Can a Financial Transactions Tax Work in America? An FTT FAQ

Public Citizen President Robert Weissman speaks at a National Nurses Union Rally about taxing Wall Street and the Financial Transactions Tax, November, 2011. (Photo: Bridgette Blair / Public Citizen)

As the world struggles with economic challenges, governments everywhere are cutting back on services and seeking new forms of revenue. One of the most talked about new ideas for raising revenue is the financial transactions tax (FTT). Debate over a European FTT dominated June’s European Union summit, while in the United States, civil society groups kicked off a major new FTT campaign.

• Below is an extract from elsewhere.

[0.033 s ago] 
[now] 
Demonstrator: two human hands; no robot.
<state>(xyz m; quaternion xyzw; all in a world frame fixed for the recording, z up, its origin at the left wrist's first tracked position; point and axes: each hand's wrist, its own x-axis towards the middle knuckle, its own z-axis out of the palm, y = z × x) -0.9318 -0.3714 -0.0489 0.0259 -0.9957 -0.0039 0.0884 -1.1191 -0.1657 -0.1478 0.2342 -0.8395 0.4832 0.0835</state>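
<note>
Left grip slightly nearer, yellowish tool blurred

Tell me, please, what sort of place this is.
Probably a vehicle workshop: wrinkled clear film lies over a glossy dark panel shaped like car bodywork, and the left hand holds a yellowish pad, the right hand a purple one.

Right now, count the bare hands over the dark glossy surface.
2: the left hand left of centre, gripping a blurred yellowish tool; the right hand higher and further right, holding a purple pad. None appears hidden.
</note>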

The news headlines left many people with questions like: just what is an FTT? How is it related to a Robin Hood Tax? And how might an FTT work in the United States? Some answers to these and other frequently asked questions are provided here.

What Is a Financial Transactions Tax?

A financial transactions tax is a small tax on financial transactions. One long-standing form of an FTT is the local real estate transfer tax that most Americans pay when buying or selling a house. Most existing and historical FTTs focus on real estate transfers and stock trading and are set at rates of 1.5 percent or less of the sale amount of the financial instrument. Financial instruments include real estate titles, but also stocks, bonds, foreign currency, commodities and derivatives on all of these. Since real estate transfers are already taxed, current proposals for new FTTs focus on financial instruments other than real estate.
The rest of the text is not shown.